Task objective => In the material below, find each line holding the string "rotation" and copy it.

━━━━━━━━

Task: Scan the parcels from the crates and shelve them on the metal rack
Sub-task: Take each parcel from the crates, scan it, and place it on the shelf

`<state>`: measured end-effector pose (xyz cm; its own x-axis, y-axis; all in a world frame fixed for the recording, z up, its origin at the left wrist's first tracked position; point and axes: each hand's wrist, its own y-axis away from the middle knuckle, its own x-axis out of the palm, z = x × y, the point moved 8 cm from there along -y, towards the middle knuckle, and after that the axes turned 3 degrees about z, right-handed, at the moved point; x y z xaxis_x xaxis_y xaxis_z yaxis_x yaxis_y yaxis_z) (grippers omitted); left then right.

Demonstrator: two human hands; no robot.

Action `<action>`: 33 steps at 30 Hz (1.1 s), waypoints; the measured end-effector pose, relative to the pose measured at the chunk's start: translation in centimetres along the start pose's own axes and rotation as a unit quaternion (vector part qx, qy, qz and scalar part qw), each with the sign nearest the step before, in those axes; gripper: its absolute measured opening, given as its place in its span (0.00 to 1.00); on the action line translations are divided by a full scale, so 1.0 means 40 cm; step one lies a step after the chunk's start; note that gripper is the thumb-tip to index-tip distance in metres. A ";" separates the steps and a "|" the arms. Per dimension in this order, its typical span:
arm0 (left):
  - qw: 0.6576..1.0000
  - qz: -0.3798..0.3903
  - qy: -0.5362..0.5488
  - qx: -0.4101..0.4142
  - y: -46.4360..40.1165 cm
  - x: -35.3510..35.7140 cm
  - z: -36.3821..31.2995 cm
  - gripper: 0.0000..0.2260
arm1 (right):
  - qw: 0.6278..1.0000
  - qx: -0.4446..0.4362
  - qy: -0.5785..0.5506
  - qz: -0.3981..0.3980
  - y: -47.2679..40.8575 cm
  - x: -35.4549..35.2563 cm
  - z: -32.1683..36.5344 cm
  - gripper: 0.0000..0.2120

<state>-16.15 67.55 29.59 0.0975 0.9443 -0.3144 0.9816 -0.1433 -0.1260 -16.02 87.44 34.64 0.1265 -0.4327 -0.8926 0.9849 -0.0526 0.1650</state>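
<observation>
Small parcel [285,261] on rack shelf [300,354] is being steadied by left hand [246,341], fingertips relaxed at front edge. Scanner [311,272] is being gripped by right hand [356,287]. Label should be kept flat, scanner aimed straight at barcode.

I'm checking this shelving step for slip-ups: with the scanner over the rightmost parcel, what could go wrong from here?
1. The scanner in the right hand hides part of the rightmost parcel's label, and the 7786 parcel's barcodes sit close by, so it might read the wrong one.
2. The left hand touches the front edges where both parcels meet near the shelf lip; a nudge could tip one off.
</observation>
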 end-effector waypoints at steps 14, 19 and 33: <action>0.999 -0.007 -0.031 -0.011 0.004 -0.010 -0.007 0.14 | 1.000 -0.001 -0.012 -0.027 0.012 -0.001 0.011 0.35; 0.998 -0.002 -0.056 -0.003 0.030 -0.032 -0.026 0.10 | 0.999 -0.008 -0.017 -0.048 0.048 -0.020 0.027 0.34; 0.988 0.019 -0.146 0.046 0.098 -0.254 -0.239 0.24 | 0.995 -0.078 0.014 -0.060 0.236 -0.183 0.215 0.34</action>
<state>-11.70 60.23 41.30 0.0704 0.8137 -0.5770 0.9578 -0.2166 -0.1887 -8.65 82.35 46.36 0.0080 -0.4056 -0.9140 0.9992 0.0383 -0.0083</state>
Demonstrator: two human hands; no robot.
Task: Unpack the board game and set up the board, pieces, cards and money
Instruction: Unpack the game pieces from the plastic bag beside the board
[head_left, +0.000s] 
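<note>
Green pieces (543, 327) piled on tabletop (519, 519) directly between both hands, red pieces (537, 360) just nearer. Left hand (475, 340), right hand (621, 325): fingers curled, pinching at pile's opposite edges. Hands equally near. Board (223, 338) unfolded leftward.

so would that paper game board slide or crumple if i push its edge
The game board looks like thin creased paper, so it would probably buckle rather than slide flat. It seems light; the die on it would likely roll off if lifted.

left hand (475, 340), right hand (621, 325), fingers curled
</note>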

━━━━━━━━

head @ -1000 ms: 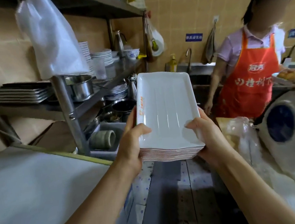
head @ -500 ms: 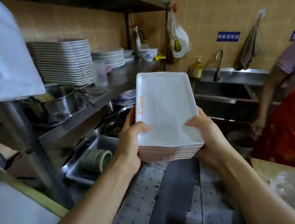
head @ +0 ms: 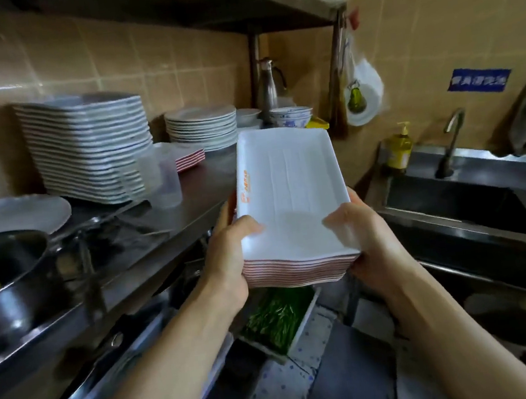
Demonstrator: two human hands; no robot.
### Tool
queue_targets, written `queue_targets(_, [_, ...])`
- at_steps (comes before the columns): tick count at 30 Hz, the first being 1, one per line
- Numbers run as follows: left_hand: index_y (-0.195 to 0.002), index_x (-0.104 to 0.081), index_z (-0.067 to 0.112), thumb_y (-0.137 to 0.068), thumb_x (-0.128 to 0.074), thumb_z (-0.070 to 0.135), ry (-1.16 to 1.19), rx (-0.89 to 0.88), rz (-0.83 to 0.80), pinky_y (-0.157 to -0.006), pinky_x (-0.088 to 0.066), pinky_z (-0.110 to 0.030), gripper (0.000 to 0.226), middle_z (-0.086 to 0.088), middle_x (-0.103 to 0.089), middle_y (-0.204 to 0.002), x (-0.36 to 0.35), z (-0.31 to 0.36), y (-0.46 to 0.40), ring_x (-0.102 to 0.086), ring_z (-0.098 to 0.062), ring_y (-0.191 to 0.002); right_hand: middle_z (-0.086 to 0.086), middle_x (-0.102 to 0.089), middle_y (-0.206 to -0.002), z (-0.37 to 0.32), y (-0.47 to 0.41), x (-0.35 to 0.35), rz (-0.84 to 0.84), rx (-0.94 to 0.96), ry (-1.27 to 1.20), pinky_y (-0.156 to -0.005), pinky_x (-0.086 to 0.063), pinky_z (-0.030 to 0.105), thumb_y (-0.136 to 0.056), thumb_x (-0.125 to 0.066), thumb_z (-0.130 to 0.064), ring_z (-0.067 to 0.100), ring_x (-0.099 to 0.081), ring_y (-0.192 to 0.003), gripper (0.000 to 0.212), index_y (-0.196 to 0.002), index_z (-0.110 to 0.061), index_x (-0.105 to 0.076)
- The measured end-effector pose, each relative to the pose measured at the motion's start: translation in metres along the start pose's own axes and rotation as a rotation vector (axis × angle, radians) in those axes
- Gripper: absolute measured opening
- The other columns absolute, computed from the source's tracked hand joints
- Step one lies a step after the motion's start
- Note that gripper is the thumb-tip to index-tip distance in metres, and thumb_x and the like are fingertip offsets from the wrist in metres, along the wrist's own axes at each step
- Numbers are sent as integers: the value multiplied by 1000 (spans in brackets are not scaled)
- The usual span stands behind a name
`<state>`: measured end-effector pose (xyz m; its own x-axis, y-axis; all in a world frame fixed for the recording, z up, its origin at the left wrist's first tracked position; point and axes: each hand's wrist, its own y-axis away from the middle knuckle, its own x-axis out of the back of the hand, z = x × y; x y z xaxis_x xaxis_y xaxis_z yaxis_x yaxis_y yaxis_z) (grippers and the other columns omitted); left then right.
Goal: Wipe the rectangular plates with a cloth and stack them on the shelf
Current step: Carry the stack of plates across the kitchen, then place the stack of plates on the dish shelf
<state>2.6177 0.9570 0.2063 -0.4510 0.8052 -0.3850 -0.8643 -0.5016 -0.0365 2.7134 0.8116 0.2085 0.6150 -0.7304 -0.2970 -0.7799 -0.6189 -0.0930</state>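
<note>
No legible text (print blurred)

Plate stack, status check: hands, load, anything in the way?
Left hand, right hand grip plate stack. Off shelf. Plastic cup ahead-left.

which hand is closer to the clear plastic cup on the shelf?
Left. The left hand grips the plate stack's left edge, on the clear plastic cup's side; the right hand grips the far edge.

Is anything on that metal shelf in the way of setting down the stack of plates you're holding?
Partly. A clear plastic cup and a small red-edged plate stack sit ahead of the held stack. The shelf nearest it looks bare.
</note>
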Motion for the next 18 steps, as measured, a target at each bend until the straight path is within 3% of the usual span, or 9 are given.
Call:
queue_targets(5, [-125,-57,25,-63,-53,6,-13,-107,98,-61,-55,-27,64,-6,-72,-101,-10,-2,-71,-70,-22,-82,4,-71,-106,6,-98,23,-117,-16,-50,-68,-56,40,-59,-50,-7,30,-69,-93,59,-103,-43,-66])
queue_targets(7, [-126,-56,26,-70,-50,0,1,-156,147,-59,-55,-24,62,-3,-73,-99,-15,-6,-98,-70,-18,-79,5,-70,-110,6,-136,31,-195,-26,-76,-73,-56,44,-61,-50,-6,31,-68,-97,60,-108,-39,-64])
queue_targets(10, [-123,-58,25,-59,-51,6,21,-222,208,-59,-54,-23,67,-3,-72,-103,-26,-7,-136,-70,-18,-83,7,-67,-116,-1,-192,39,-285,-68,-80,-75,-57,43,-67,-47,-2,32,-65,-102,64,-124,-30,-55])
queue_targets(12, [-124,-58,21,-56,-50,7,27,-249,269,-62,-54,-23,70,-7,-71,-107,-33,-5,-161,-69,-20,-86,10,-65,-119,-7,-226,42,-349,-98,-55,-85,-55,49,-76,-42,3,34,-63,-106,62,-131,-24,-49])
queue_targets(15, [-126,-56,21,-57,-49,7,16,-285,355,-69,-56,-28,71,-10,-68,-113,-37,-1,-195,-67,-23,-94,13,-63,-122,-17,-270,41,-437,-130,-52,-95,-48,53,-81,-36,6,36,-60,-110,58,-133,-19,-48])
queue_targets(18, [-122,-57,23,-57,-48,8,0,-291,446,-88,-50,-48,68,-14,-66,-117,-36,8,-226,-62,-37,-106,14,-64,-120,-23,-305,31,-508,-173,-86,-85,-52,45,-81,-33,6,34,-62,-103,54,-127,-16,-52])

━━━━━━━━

Reply to the task =>
Action `<action>`: 33 steps at 30 Hz (1.1 s), waypoints; the measured end-effector pose, relative to the pose measured at the chunk's start: translation in centimetres along the start pose's own axes and rotation as a unit quaternion (vector part qx, qy, qz and scalar part qw), each with the sign nearest the step before, in those axes; gripper: its absolute measured opening, given as its place in its span (0.00 to 1.00); on the action line translations are divided by a full scale, so 1.0 means 40 cm; step one lies a step after the chunk's start; note that gripper is the thumb-tip to index-tip distance in metres. A ";" separates the steps and a "|" the arms. Per dimension in this order, its typical span:
- The measured end-effector pose, each relative to the pose measured at the motion's start: translation in metres along the start pose's own axes and rotation as a rotation vector (axis × angle, radians) in those axes

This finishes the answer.